И он меня потащил к офицерам.
— Господа вот вам для пополнения комплекта
— Что такое?
— Да вот — и лошадь есть — казак Потемкинской станицы.
Офицеры окружили меня.
— Ко мне, Костя, в сотню, в урядники живо произведу, а провинишься — на часы к ящику.
— А я не стану, а я не стану, — упрямо твердил я, желая попасть в тон шутки и показать, что я понимаю, что это шутка.
— Ну, как же не станешь? — на гауптвахту.
— Да, не стану, да, не стану.
Мне было в одно и то же время и приятно, что все офицеры так занимаются мною, и досадно, что они подшучивают и подсмеиваются над тем, что я поеду верхом.
Между тем вышел майор. Он поздоровался с теми из офицеров, с которыми еще не виделся, и подошел ко мне. Я часто встречался с ним и привык к нему, и все-таки каждый раз, как я взглядывал на него, мне бросалось в глаза его широкое рябое лицо монгольского типа с крошечными глазками, и при этом я вспоминал, что казаки говорят, будто он раскольник.
— Ну, здравствуй, Костенька, что же не садишься на своего Калмычка? Сейчас и выступать будем.
И опять, когда он говорил, у меня мелькнуло в голове, что он рябой и раскольник.
Денщик подвел майору лошадь, а потом мне Калмычка.
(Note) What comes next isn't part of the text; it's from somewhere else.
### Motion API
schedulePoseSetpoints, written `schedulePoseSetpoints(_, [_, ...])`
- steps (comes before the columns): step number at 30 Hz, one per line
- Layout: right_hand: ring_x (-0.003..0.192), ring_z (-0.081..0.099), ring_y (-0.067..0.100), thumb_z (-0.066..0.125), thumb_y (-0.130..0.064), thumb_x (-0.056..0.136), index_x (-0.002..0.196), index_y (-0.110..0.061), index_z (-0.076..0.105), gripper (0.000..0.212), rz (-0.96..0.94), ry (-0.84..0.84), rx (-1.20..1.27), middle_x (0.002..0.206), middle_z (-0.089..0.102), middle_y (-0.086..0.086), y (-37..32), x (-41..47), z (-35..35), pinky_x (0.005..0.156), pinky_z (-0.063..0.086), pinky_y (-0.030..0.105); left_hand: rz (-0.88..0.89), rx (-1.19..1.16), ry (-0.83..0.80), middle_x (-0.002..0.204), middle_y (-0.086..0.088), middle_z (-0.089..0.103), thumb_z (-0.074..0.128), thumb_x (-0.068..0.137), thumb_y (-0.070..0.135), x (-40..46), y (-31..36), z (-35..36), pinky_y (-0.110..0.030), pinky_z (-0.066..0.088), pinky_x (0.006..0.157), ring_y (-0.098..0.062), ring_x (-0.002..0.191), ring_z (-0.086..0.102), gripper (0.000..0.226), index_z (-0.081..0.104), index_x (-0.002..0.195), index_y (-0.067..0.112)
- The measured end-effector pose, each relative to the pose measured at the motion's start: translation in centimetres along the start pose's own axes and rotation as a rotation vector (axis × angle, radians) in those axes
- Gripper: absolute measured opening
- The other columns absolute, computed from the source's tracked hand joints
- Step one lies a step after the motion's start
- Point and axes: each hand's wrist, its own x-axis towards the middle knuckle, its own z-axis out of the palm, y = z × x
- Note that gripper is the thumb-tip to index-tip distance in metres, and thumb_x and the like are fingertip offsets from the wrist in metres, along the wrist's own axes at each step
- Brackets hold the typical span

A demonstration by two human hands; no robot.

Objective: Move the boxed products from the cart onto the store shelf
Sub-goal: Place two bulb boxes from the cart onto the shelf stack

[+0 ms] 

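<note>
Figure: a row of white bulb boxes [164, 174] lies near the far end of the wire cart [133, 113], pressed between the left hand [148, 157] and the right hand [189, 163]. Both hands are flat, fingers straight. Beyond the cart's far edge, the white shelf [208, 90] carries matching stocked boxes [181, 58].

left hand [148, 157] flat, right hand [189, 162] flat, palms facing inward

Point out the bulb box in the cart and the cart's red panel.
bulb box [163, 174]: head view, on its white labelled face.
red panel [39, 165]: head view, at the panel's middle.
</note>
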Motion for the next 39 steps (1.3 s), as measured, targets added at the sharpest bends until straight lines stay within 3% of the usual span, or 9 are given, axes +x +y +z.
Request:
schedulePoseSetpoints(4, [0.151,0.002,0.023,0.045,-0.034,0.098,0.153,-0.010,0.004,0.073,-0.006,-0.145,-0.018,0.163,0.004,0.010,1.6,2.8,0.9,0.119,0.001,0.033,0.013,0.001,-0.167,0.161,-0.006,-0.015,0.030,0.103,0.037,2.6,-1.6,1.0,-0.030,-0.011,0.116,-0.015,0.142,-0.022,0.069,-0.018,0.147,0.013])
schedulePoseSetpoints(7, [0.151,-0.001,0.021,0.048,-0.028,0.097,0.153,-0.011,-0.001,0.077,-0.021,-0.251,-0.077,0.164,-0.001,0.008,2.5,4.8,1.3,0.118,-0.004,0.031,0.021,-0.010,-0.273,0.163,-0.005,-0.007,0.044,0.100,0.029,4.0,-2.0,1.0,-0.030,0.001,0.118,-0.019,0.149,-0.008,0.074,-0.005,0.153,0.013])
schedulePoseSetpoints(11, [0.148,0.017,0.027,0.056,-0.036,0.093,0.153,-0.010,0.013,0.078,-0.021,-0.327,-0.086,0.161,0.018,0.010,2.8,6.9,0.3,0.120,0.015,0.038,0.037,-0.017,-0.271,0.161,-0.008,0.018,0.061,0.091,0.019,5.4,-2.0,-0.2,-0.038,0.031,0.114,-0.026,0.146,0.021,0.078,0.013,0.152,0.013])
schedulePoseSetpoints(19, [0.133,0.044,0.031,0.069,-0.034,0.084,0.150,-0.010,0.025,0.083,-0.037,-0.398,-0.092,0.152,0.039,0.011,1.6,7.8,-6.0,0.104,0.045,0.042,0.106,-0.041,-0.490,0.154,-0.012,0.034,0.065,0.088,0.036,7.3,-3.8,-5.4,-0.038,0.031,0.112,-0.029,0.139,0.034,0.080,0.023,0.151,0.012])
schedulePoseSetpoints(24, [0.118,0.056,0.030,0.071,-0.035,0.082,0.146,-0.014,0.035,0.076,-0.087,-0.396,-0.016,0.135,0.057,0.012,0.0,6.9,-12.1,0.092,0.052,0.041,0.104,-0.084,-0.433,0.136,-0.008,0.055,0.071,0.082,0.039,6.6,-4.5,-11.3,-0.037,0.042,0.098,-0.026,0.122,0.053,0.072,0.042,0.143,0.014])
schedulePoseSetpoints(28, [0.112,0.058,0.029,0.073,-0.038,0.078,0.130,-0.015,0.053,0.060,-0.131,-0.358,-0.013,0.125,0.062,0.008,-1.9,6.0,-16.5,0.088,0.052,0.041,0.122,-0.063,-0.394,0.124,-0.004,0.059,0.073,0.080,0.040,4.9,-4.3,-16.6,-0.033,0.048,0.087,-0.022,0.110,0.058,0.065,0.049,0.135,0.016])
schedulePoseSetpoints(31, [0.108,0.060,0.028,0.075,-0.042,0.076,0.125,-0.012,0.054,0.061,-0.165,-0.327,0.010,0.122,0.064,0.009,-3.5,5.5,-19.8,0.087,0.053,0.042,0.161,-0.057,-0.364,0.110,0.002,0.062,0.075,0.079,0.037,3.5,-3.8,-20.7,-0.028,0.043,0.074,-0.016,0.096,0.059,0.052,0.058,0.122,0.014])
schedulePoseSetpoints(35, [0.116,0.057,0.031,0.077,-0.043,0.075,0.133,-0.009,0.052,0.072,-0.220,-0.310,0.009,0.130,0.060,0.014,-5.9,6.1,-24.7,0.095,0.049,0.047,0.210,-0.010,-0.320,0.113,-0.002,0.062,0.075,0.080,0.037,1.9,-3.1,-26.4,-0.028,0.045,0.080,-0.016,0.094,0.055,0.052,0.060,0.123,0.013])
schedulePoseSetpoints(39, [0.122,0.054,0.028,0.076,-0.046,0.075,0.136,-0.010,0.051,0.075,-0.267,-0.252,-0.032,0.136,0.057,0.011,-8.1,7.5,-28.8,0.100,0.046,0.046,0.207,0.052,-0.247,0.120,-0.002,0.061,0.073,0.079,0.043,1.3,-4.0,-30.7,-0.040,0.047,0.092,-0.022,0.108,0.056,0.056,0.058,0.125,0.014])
В это время меня позвали к матери. Сердце у меня забилось от тревоги и страха: что, как мать раздумала и не позволит мне ехать на Калмычке? Сдерживая дыхание, подбежал я к фургону. Мать, сестренка и нянька уже расположились внутри, посреди подушек, корзин, узелков, а шестилетний Алеша забрался на козлы к Тимофею, флегматично крутившему цигарку с корешками, и, ухватив обвитую тонким ремнем ручку кнута, размахивал им над лошадьми, беспрестанно задевая кучера по голове, шлепая по кузову фургона и причмокивая губами. Мать подозвала меня и стала говорить, чтобы я ехал как можно осторожнее, подальше от шоссейных канав и казачьих лошадей, чтобы отнюдь не отъезжал ни на шаг от майора и, боже сохрани, не бил бы Калмычка, который от этого может поскакать. У меня отлегло на душе, когда я увидел, что непосредственной опасности нет, и с нетерпением ждал, когда мать договорит. И когда она кончила, я торопливо уверил ее, что «я так и буду ехать около майора, таки буду ехать, и уж так осторожно», и, когда она отпустила, задыхаясь пустился назад.
Я уже подбежал было к денщику, чтобы он посадил меня в седло, так как сам еще не мог взобраться, да вдруг вспомнил, что по правилу на коня надо садиться непременно с левой стороны, но от радостного волнения в первое мгновение никак не мог вспомнить, где у меня правая и левая сторона, и, сложив незаметно пальцами правой руки крест, наконец сообразил и подошел с противоположной стороны. Но так как я стоял к лошади лицом, то оказался у нее не с левой, а с правой стороны.